Curitiba - Um levantamento preliminar realizado pela Coordenadoria da Defesa Civil Estadual com informações repassadas pelos municípios atingidos pelas fortes chuvas até o final de junho estima que o prejuízo em infraestrutura (pontes, estradas, prédio afetados), agricultura, mortes de animais, residências danificadas, entre outros problemas, deve ficar em torno dos R$ 200 milhões. O valor foi anunciado ontem durante uma reunião realizada no Palácio Iguaçu, em Curitiba, com os prefeitos e representantes de todos os 80 municípios em situação de emergência.

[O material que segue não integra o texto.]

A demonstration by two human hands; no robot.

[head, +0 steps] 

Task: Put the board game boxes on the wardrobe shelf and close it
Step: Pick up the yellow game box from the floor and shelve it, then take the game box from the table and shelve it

Neste encontro foram discutidas diretrizes para que as prefeituras, com apoio da Defesa Civil, elaborem planos de trabalho a serem encaminhados ao governo federal para obtenção recursos a fim de reconstruir estruturas danificadas ou destruídas. Conforme o tenente coronel Edemilson de Barros, chefe da Divisão da Defesa Civil do Paraná, o evento que causou tanta destruição está sendo tratado como o maior desastre natural da história do Estado, por causa do grande número de cidades afetadas.
O último boletim divulgado pelo órgão aponta que 165.704 pessoas em 120 municípios sofreram com as chuvas fortes. Das 13.939 famílias desalojadas, 1,2 mil ainda estão na casa de parentes e familiares; enquanto que das 1.852 desabrigadas, 707 continuam em abrigos provisórios.
"Assim que os planos de trabalho forem desenvolvidos teremos informações mais precisas e, com isto, saberemos o real panorama das cidades. Em alguns locais as águas ainda estão abaixando, então o prejuízo pode ser maior do que estamos esperando", ressaltou.
Barros lembra que desde 19 de junho, quando as chuvas começaram a cair com mais intensidade, toda a estrutura estadual está mobilizada para atender as famílias atingidas. O importante agora, segundo o coronel, é "conseguir quantificar os danos sofridos". "Temos visto que planos de trabalho mal executados resultam na não liberação de recursos. Então a preocupação é apoiar as cidades para elaborar documentos consistentes", reforçou.
Segundo o secretário estadual de Agricultura, Norberto Ortigara, ainda é cedo para falar em prejuízos na produção agrícola. Ele acredita que daqui a 15 dias seja possível ter um quadro real de tudo o que se perdeu. "Reconhecemos a situação dramática em muitos municípios, principalmente no Noroeste", afirmou.

Desespero
O prefeito de Querência do Norte (Noroeste), Carlos Benvenutti, informou que a situação está "alarmante" na cidade. Segundo ele, cerca de 1,7 mil cabeças de gado morreram afogadas e diversas plantações foram perdidas na enchente. "'Ainda estamos somando os estragos. Graças a Deus a chuva parou mais ainda há muito a ser feito, muitas estradas estão intransitáveis e agricultores estão isolados. Nem com trator conseguimos chegar nestes locais", contou. Somente em estrutura comprometida pelas chuvas, os prejuízos chegam a R$ 2,5 milhões, segundo Benvenutti. "Se incluirmos as perdas particulares este valor sobe e muito."
Célia Cabreira de Paula, prefeita de Campina da Lagoa (Centro-Oeste), também informou que a zona rural do município foi bastante castigada, com famílias inteiras isoladas. Ela estima que, a princípio, o prejuízo com pontes danificadas e estradas chegue a R$ 2 milhões.
A preocupação é a mesma do prefeito de Pranchita (Sudoeste), Marcos Michelon. A cidade de pouco mais de 5 mil habitantes tem como principal fonte de renda a agricultura e, com as enchentes, boa parte da produção de trigo e milho se perdeu. "Além de perder totalmente o produto, a qualidade daquilo que foi salvo também ficou comprometida", ressaltou.